→ Work instruction:
Pull every line with "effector" from the data below and copy it.

Material supplied: Begin

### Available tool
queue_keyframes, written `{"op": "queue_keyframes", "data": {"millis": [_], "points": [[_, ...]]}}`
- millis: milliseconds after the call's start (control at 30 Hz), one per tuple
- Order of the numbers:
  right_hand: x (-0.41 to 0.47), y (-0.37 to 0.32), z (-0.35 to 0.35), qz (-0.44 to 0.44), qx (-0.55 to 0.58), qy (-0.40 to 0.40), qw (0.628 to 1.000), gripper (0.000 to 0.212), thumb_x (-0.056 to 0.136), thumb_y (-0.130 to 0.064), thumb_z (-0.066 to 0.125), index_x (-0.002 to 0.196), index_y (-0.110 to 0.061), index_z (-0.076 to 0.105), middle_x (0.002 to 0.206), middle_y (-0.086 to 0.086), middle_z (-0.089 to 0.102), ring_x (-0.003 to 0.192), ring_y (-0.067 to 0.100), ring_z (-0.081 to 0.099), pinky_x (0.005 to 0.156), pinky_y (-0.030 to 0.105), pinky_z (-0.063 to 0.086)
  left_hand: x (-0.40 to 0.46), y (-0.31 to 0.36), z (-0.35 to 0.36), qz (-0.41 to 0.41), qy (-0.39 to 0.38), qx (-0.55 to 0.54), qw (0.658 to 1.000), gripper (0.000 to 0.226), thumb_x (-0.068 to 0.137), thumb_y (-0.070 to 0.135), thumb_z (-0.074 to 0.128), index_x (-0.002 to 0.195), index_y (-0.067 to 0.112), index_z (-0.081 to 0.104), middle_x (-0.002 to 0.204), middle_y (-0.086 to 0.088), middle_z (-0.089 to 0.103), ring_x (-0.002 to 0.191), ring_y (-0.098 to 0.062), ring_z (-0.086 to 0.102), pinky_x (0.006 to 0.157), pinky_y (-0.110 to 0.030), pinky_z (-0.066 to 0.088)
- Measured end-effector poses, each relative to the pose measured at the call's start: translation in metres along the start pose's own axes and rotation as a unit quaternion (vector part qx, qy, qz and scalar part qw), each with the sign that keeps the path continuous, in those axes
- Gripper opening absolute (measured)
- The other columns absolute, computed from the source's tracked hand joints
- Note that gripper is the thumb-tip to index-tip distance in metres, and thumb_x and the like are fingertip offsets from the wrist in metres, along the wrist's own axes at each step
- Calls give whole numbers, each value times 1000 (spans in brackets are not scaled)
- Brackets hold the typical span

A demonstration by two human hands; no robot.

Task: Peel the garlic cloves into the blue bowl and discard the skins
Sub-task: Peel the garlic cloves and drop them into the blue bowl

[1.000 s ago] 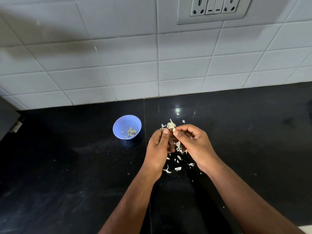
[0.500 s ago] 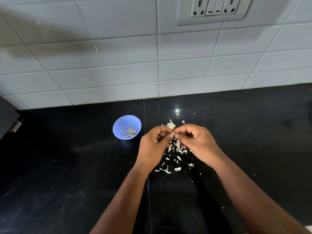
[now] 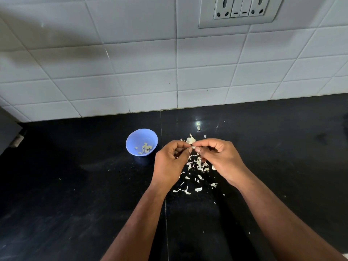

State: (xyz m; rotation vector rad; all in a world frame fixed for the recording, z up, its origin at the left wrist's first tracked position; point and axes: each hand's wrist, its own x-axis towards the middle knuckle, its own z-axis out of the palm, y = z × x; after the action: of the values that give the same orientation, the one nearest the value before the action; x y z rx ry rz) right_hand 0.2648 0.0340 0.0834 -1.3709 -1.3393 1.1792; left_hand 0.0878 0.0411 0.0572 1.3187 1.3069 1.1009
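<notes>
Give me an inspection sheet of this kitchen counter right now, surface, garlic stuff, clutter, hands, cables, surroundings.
Surface: black countertop, glossy, dotted with pale specks.
Job's things: blue bowl left of the hands, a few peeled cloves inside; a garlic clove pinched between both hands; a garlic piece on the counter just behind the hands.
Clutter: loose skins scattered under and in front of the hands, not yet discarded.
Hands: left hand and right hand meet at the fingertips, each with a pinching grip on the clove.
Cables: nothing seen.
Surroundings: white tiled wall; socket panel, nothing plugged in.
</notes>
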Motion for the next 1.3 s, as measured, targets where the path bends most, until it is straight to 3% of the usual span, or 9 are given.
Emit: {"op": "queue_keyframes", "data": {"millis": [200, 333, 467, 633, 800, 1000, 1067, 1200, 1300], "points": [[1, -1, 2, -8, -3, 9, 1000, 17, 95, -10, 75, 107, -21, 81, 96, -4, 79, 76, 10, 70, 78, 31, 62, 0, 3, 5, 33, 55, 52, 997, 9, 96, 18, 77, 95, 26, 77, 88, 14, 76, 83, -5, 72, 76, -20, 57], [2, -1, 2, -7, -3, 2, 1000, 18, 95, -9, 75, 108, -20, 81, 94, -3, 79, 77, 13, 70, 81, 34, 63, 1, 2, 7, 40, 50, 79, 995, 8, 94, 26, 74, 92, 34, 72, 82, 12, 73, 74, -7, 68, 72, -38, 62], [0, -1, 3, 0, -1, 11, 1000, 29, 96, 0, 68, 107, -24, 81, 93, 0, 80, 75, 19, 70, 83, 47, 63, 1, 3, 8, 43, 34, 119, 991, 14, 84, 49, 60, 94, 40, 63, 79, 11, 70, 71, -12, 66, 70, -47, 61], [5, 5, 9, 6, -10, 26, 1000, 37, 96, 2, 64, 105, -29, 82, 93, 1, 80, 85, 45, 70, 82, 65, 58, 0, 3, 12, 48, 6, 101, 994, 5, 90, 35, 60, 88, 39, 59, 78, 16, 68, 63, -4, 57, 61, -34, 51], [5, 4, 14, 31, 56, 43, 997, 30, 97, 1, 66, 102, -23, 82, 91, 6, 79, 76, 23, 69, 83, 46, 62, -3, 7, 12, 33, -11, 58, 998, 20, 98, 9, 61, 87, 25, 59, 74, 19, 66, 58, -2, 51, 58, -22, 41], [3, 5, 11, 45, 144, 49, 987, 20, 100, -3, 66, 112, -12, 80, 98, 7, 79, 81, 14, 68, 78, 27, 61, -3, 4, 5, -32, -12, 56, 998, 30, 96, 41, 45, 78, 22, 61, 77, -11, 63, 69, -17, 55, 75, -53, 51], [2, 6, 9, 44, 160, 43, 985, 20, 98, -4, 68, 112, -11, 79, 94, 5, 79, 81, 13, 68, 78, 27, 61, -3, 0, 5, -49, -14, 101, 994, 44, 101, 58, 53, 79, 20, 59, 74, -8, 63, 65, -10, 54, 70, -53, 50], [1, 8, 9, 40, 180, 39, 982, 17, 94, -4, 72, 109, -9, 80, 88, 4, 77, 78, 13, 66, 73, 25, 58, -2, -2, 3, -62, -11, 142, 988, 27, 88, 50, 82, 77, 29, 69, 66, 14, 66, 56, 0, 50, 59, -29, 44], [0, 9, 8, 39, 185, 38, 981, 15, 93, -5, 74, 105, -10, 80, 92, 11, 77, 78, 15, 66, 72, 28, 58, -3, -3, 2, -55, -10, 154, 986, 15, 89, 51, 80, 82, 38, 79, 67, 10, 70, 56, -12, 56, 61, -36, 53]]}}
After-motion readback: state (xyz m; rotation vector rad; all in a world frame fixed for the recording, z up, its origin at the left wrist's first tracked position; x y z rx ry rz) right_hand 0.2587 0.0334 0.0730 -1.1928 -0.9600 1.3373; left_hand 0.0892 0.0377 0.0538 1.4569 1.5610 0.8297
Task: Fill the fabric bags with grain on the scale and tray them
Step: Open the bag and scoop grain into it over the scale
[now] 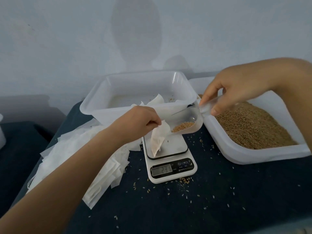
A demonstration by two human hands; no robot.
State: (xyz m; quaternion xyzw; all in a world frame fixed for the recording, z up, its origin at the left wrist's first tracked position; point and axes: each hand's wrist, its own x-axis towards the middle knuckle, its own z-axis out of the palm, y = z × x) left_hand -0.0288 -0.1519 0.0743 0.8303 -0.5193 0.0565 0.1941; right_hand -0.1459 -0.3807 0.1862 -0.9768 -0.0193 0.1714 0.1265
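Observation:
My left hand point(140, 122) pinches the top edge of a white fabric bag point(157, 141), whose lower corner rests on the white digital scale point(168, 159). My right hand point(231, 93) grips the handle of a clear plastic scoop point(189, 122) with some brown grain in it. The scoop's mouth is tilted against the bag's opening. The scale's display point(162, 171) is lit. A clear tray point(135, 92) stands behind the scale with a few white bags point(157, 101) inside. On the right a white tub point(263, 154) holds brown grain point(253, 129).
A loose pile of empty white fabric bags point(81, 161) lies left of the scale on the dark blue cloth point(219, 200). Spilled grains are scattered over the cloth around the scale. A wall rises right behind the tray. Part of a white container point(1, 132) shows at the left edge.

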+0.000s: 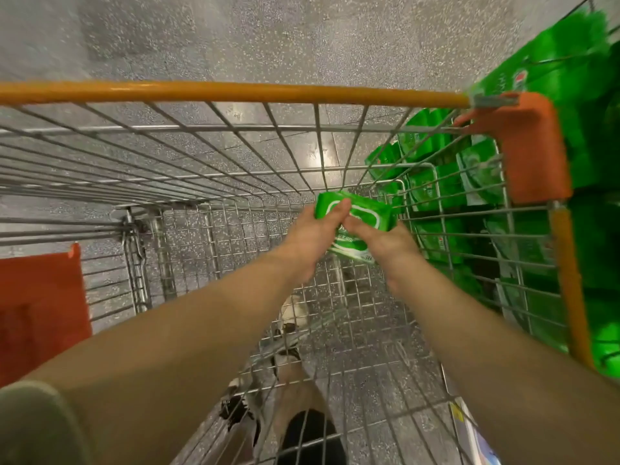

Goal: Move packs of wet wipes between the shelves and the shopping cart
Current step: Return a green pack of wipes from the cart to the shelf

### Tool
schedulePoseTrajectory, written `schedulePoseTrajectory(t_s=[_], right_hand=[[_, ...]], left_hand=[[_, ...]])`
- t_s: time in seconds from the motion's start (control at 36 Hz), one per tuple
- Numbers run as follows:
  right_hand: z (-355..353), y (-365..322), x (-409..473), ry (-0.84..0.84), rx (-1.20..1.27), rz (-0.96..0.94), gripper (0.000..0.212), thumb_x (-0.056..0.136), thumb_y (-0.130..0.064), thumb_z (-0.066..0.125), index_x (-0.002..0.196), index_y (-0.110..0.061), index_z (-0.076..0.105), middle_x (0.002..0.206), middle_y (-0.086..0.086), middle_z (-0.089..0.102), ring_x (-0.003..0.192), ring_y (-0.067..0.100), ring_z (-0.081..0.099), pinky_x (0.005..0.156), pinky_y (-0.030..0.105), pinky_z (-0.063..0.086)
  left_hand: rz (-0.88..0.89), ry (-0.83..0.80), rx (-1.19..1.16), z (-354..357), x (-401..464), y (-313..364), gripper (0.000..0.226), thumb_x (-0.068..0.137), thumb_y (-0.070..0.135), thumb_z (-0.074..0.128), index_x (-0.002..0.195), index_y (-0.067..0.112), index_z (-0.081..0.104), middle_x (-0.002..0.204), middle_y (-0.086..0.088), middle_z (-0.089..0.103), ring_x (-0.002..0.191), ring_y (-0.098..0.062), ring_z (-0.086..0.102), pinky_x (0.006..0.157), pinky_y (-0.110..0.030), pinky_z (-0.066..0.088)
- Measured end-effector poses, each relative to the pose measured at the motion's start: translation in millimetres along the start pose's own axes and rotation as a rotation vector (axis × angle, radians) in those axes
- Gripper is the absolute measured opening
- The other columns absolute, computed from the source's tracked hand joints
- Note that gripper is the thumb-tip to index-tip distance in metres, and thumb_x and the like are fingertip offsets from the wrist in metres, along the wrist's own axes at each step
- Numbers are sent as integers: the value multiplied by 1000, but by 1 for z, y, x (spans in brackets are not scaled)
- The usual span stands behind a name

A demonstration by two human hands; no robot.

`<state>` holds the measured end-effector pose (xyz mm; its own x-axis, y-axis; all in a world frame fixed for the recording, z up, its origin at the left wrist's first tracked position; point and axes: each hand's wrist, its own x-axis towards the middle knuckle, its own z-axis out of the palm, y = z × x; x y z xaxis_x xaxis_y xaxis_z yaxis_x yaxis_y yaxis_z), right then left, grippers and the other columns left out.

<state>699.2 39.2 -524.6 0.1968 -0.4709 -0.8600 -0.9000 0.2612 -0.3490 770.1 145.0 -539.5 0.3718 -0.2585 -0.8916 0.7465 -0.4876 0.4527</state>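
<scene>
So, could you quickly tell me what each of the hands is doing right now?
Left hand: holding the green wipes pack.
Right hand: holding the same pack.

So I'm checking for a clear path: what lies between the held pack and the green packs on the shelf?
In the head view, the cart's wire side wall stands between the held pack and the shelf packs; nothing else shows there.

The green plastic pack of wet wipes (355, 226) carries a white-bordered label panel and a line of white characters, too blurred to read. Right of it, the green shelf packs (543, 82) show a round red, white and blue logo, its lettering illegible.
</scene>
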Motion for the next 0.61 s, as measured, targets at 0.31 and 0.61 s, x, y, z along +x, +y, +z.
schedulePoseTrajectory(t_s=[0.31, 0.61], right_hand=[[-9, -21, -100, -92, 120, -227, 90, 59, -56, 88, 127, -23, 40, 116, -4, 61, 100, 17, 61, 84, 34, 45], [-19, -24, -277, -89, 255, -724, 70, 75, -15, 88, 129, -29, 46, 106, -17, 71, 92, -5, 69, 79, 16, 57]], left_hand=[[258, 166, 26, -29, -117, 25, 38, 93, 58, 65, 117, 34, 48, 107, 11, 66, 94, -8, 65, 81, -31, 55], [564, 117, 44, -83, -281, 27, 35, 99, 47, 60, 128, 36, 44, 112, 16, 64, 96, 3, 63, 81, -21, 51]])
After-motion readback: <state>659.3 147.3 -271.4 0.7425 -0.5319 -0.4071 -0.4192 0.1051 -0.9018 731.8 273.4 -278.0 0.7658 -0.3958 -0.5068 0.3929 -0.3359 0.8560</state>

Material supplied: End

→ Output:
- Measured end-effector poses, each relative to the pose measured at the call's start: translation in metres along the start pose's own axes and rotation as a unit quaternion (vector part qx, qy, qz and scalar part qw), each with the sign that keeps the path continuous, in those axes
- Measured end-effector poses, each relative to the pose measured at the motion's start: translation in millimetres along the start pose's own axes and rotation as a rotation vector (axis × angle, radians) in those axes
`<state>` holds the measured end-effector pose (xyz mm; its own x-axis, y-axis; all in a world frame fixed for the recording, z up, its origin at the left wrist's first tracked position; point and axes: each hand's wrist, its own x-axis towards the middle knuckle, its own z-axis out of the palm, y = z × x; x y z xaxis_x xaxis_y xaxis_z yaxis_x yaxis_y yaxis_z), right then left, grippers and the other columns left out.

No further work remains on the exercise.